Old school

Posted on June 23, 2014 | Atlantic Business Magazine | 0 Comments

P.E.I. entrepreneur wants to put you in a pine box

At 70 years of age, Jim Adams has hit on a unique business idea. The North Winsloe, P.E.I. resident recently launched J.C. Adams Caskets, building caskets made of pine wood. While the old pine box evokes visions of cowboys and the Wild West for some, Adams is hoping his product stirs more than nostalgia in potential customers. “Funeral home caskets are pretty fancy, plush and good looking but are not particularly cheap,” Adams says. “My caskets are good looking. They have nice white interiors and a satin bottom, but they’re certainly not plush. They’re very basic.”

He also notes that they are very well made. But what should really catch the attention of customers is they don’t cost what wooden or metal caskets would if you purchased them from a funeral home.

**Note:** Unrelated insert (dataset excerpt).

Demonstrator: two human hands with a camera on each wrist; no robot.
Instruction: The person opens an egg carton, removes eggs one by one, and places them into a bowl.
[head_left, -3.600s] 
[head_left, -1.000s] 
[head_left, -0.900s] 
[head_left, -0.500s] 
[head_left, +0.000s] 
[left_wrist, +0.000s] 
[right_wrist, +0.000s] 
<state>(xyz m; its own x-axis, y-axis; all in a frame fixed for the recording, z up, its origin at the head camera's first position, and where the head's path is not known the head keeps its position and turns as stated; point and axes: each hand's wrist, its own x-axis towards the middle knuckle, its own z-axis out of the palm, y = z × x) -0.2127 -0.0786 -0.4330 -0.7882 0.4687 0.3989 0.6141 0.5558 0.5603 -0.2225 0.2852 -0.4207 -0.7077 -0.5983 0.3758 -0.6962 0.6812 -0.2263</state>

He says he’s selling his pine caskets for $1,000. It takes him five days and $300 worth of material to make one of his pine caskets. Some of the higher end wooden caskets advertised on Canada Casket Outlet, a Toronto-based company that sells caskets, are listed at $2,700 and the metal ones sell for $1,600.

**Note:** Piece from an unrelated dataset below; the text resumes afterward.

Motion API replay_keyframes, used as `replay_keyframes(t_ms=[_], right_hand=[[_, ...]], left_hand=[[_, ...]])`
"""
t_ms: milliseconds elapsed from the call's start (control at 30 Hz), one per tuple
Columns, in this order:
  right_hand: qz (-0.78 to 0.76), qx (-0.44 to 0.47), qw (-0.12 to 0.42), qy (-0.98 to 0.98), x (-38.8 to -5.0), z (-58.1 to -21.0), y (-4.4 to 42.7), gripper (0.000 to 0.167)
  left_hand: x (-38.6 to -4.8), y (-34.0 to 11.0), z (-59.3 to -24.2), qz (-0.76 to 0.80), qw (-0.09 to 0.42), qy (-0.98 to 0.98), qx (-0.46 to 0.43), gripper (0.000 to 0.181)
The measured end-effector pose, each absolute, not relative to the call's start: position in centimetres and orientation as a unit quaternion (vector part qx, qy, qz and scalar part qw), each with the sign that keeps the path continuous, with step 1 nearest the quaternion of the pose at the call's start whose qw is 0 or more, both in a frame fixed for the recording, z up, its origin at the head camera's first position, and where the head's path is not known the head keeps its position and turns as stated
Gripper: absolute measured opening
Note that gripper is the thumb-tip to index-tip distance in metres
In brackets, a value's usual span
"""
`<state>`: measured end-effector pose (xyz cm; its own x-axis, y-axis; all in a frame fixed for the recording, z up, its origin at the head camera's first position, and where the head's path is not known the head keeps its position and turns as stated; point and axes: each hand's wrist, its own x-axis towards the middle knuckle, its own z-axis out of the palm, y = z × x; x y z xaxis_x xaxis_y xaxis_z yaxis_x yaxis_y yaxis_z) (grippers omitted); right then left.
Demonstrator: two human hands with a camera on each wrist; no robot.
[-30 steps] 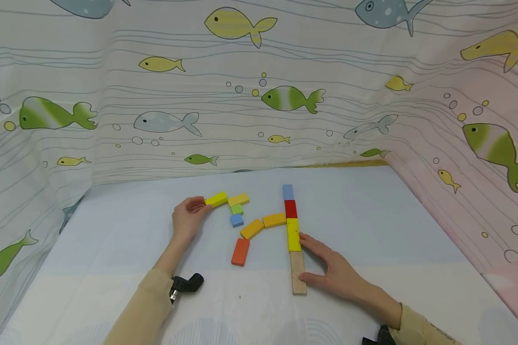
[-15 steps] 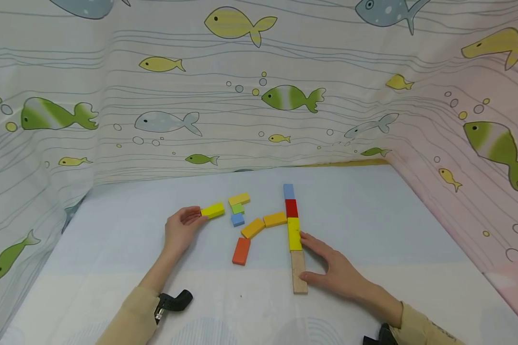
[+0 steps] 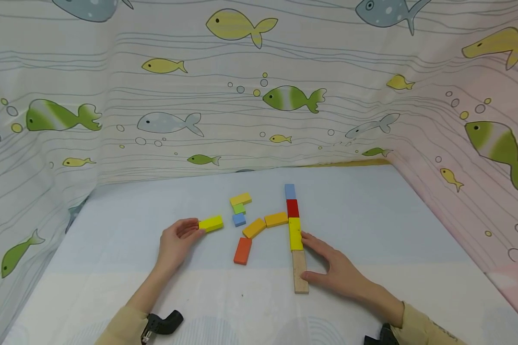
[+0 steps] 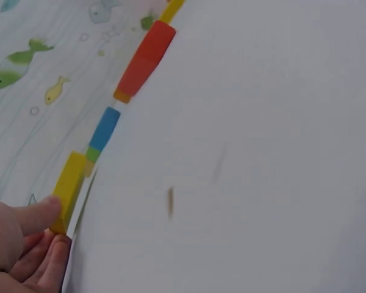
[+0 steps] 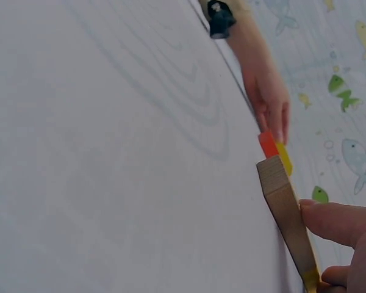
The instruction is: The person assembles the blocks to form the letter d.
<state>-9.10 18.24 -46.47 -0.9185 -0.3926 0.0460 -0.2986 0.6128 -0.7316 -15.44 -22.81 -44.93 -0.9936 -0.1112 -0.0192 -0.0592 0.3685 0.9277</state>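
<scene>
Pinching the yellow block (image 3: 210, 224) by its left end in the left grip (image 3: 177, 245), left of the nearer blue block (image 3: 239, 220). Touching the wooden block (image 3: 300, 267) with the right grip (image 3: 345, 274) spread, holding nothing. Could knock the nearer blue block askew by swinging too far right.

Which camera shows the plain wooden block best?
The right wrist view: the plain wooden block looks biggest there, with its end and long side showing. The head view shows it smaller, from above, with the right hand at its side. The left wrist view doesn't show it.
</scene>
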Motion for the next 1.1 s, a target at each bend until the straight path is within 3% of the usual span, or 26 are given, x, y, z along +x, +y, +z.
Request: replay_keyframes(t_ms=[1100], right_hand=[[-0.397,-0.201,0.048,0.894,-9.0,-46.5,18.2,0.081]], left_hand=[[-7.4,-21.2,-45.3,-0.545,0.001,-0.836,0.072,0.048]])
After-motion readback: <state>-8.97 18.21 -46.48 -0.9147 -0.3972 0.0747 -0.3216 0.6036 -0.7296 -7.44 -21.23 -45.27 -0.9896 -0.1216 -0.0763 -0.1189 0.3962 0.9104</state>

The pine casket is resonating with some customers. At the time he was interviewed in early May, Adams had sold six caskets (he started the business in late April) and he sounds happy with how busy he’s been. “There are a lot of people who like the idea,” Adams says, who makes the caskets in his North Winsloe workshop 10 minutes outside of Charlottetown. “They don’t want anything fancy.”

It might sound crass, but Adams’s idea makes a lot of sense considering where he lives. P.E.I., like Atlantic Canada’s other three provinces, has an aging population that will be in need of caskets in the not-toodistant future. Adams says he puts no finish on his pine caskets so they will be as biodegradable as possible, and he’s already diversifying his business and building pet caskets. “Who knows how that will go?”

But if you want one off his pine boxes, you’ll have to travel to North Winsloe to get it. Adams says he doesn’t provide shipping. “Two people called (for caskets) from outside P.E.I. So far I’m saying no to shipping them. I’m not in position to do that yet.”